WHAT YOU ARE ASKED TO DO: Every line from the first in the listing below to the line containing "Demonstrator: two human" is to be repeated exactly, and no line past it.
START COLLECTED MATERIAL
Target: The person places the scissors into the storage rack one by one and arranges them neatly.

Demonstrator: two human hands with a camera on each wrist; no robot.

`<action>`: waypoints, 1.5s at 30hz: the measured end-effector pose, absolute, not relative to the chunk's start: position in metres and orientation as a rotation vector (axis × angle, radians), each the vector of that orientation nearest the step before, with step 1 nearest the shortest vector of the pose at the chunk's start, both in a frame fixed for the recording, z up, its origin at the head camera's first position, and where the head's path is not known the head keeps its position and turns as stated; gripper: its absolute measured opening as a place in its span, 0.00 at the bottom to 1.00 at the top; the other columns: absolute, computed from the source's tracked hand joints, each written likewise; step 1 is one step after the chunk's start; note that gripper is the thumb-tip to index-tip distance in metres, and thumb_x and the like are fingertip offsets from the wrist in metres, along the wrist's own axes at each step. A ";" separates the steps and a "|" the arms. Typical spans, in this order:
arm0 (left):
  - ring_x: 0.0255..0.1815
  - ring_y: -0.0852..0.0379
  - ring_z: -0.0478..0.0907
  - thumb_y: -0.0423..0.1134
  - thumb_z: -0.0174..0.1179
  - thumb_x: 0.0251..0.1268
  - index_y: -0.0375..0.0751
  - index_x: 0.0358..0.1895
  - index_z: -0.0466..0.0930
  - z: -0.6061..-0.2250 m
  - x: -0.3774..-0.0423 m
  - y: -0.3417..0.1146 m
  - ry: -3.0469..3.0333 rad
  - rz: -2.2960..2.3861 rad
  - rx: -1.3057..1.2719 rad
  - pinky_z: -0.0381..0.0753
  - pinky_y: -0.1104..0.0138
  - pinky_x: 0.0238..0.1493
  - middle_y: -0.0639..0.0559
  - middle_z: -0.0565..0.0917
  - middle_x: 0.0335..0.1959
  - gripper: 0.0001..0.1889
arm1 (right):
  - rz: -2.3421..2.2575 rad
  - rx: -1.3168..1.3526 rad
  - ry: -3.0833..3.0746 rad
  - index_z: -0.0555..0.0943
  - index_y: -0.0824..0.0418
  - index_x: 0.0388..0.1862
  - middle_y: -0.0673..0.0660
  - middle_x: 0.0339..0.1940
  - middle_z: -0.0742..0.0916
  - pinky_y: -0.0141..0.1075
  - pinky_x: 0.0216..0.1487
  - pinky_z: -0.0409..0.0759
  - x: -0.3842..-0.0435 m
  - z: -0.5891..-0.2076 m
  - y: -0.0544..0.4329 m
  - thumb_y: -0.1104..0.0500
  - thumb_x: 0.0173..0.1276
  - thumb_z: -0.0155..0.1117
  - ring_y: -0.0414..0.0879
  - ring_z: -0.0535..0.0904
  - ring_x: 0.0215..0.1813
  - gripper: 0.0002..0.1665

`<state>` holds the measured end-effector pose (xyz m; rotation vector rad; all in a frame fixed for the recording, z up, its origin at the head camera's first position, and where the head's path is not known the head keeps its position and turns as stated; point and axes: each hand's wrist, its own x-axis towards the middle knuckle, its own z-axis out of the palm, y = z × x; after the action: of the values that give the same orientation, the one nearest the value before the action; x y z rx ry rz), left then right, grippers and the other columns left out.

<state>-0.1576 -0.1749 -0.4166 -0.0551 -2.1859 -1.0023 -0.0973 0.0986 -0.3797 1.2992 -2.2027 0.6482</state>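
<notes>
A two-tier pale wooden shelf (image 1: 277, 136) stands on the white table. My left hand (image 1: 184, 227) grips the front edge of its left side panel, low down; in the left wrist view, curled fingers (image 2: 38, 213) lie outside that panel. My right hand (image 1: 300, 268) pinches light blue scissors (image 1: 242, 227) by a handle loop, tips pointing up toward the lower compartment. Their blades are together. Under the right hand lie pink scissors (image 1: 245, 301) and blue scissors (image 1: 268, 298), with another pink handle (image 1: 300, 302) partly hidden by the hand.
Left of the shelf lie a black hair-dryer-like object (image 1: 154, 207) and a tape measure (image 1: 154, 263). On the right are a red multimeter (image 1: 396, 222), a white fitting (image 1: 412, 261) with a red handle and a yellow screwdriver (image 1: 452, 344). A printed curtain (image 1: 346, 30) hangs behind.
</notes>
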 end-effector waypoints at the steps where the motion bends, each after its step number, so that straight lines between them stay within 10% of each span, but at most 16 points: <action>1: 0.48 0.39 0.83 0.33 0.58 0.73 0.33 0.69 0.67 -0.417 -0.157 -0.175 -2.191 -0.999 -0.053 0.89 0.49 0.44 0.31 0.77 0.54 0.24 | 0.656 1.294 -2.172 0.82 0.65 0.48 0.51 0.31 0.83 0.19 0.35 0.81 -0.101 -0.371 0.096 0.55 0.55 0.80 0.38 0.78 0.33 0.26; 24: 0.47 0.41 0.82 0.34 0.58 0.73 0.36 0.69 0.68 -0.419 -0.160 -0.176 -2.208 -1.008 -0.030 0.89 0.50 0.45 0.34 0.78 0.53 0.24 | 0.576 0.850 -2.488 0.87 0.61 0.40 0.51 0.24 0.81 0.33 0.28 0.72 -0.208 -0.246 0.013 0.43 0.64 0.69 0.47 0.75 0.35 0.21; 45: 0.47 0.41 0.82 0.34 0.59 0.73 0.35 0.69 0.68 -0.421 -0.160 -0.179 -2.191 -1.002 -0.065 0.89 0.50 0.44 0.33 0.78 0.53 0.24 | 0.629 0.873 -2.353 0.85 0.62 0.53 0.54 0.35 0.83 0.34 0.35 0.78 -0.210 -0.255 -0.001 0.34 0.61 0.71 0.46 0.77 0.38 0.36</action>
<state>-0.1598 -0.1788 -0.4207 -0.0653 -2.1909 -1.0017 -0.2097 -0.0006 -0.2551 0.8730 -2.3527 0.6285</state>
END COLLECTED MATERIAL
ANSWER SPACE:
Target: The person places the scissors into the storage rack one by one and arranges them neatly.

Demonstrator: two human hands with a camera on each wrist; no robot.

No more output is required for the exercise.